Según la Organización Mundial de la Salud (OMS), emergentes no quiere decir necesariamente nuevas. Son enfermedades cuya incidencia en seres humanos se ha disparado en los últimos 20 años, entre ellas la COVID-19. Por lo que sabemos, el coronavirus podría llevar décadas oculto en alguna especia animal y no fue hasta 2019 cuando empezó a afectar a los humanos.
Los virus son extrañas criaturas que pueden conquistar el mundo sin moverse, pero fuera de su huésped no pueden hacer nada. Dependen de que funcionen los patrones de transmisión, y estos patrones se han visto alterados, por no decir reforzados, por nuestro impacto en el medio ambiente. En un planeta en el que menos del 15% de sus bosques permanece intacto, la pérdida de biodiversidad se ha convertido en gasolina para la propagación de enfermedades. La destrucción de ecosistemas lleva a muchas especies, y con ellas a sus patógenos, a desplazarse a nuevos hábitats.
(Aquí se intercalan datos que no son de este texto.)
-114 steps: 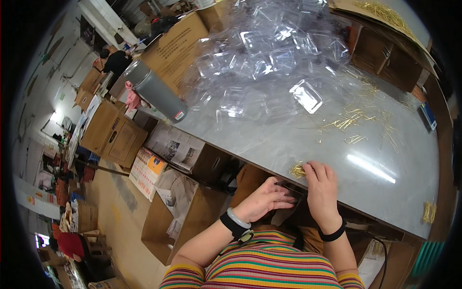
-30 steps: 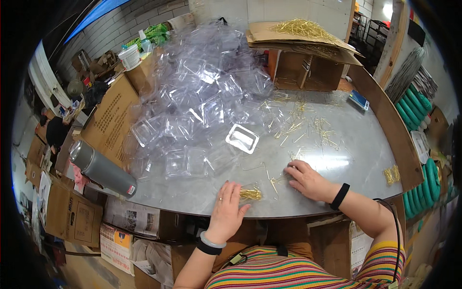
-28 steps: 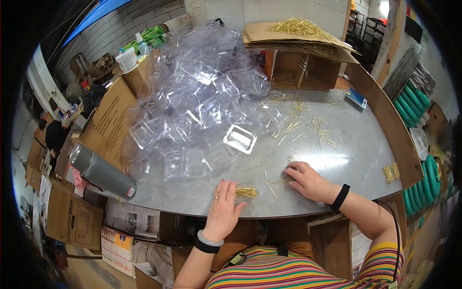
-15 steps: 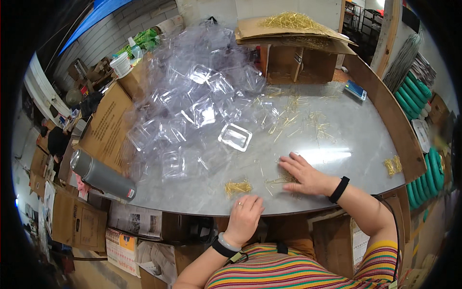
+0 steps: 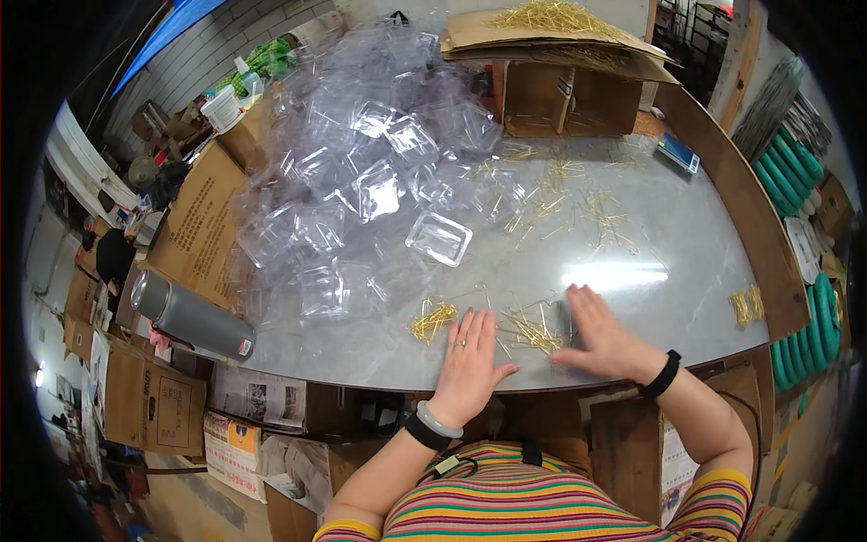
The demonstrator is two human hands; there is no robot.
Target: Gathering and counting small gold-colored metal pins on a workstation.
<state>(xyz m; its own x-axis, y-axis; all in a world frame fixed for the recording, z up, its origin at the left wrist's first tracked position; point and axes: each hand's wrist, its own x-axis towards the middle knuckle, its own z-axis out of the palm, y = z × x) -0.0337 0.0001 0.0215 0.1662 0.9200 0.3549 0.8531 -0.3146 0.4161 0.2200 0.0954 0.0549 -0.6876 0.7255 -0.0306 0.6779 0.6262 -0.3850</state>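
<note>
Flat on the grey tabletop, my left hand (image 5: 467, 366) has its fingers stretched out and holds nothing. Opposite it, my right hand (image 5: 603, 341) is open, fingers extended and thumb apart. Between the two hands lies a loose heap of thin gold-coloured wire pins (image 5: 535, 332), with the right thumb close to its edge. Just left of my left fingers sits a tighter bundle of gold pins (image 5: 433, 322). A single clear plastic box (image 5: 439, 238) lies farther off, in front of a large pile of clear plastic boxes (image 5: 361, 167).
Scattered gold pins (image 5: 605, 219) lie farther back. More pins (image 5: 745, 306) rest at the right edge. A cardboard box (image 5: 614, 99) stands at the back, pins heaped on top (image 5: 551, 18). A grey bottle (image 5: 194, 314) lies left; a small blue item (image 5: 677, 153) lies back right.
My left hand has moved forward onto the table and its fingers have straightened. My right hand has shifted slightly right, off the gold pins. The small bundle looks less neatly aligned.
</note>
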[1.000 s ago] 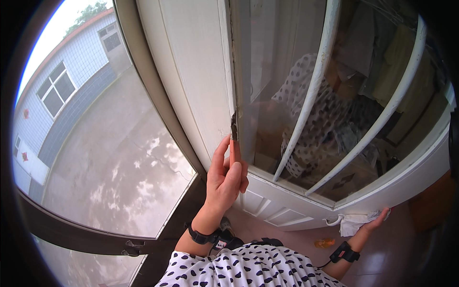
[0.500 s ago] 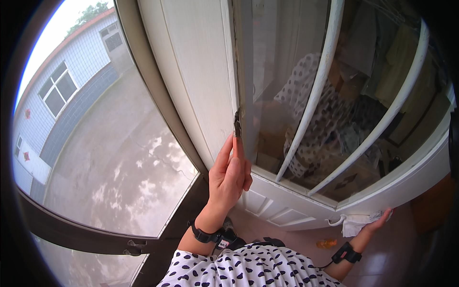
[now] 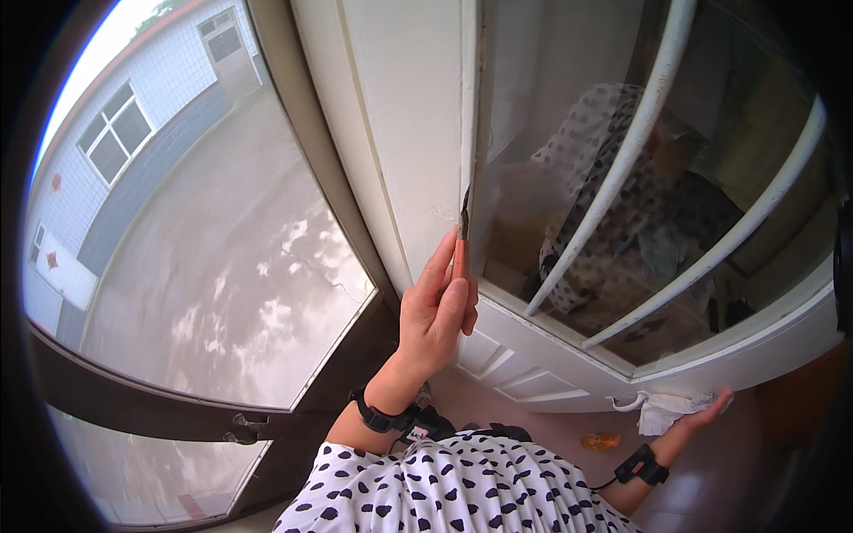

Además, los desequilibrios en la pirámide ecológica hacen que algunas especies que son grandes portadores de enfermedades, como roedores y murciélagos, se vuelvan mucho más abundantes. Esta situación hace que muchos virus y bacterias causantes de enfermedades humanas estén cada vez menos diluidos. Lo que aumenta las probabilidades de contagio, sobre todo teniendo en cuenta que el contacto entre humanos y animales salvajes cada vez es mayor.
Por si fuera poco, el ascenso de las temperaturas en todo el planeta hace que algunos vectores de enfermedades, como los mosquitos, sobrevivan en lugares que antes les eran inaccesibles. No es de extrañar que en España se hayan multiplicado los casos de enfermedades tropicales como el dengue o el zika.
Los cambios en los patrones climáticos y la mayor intensidad de eventos extremos como las lluvias torrenciales provocan un aumento de la exposición a enfermedades transmitidas por el agua como la malaria, que aún hoy sigue causando más de 200 millones de infecciones al año. La realidad es que cuando las condiciones cambian unas especies se ven beneficiadas y otras no. Puede que no haya más enfermedades nuevas que antes, sino que los patógenos sencillamente han encontrado un resquicio en el desequilibrio ecológico que ha causado el hombre.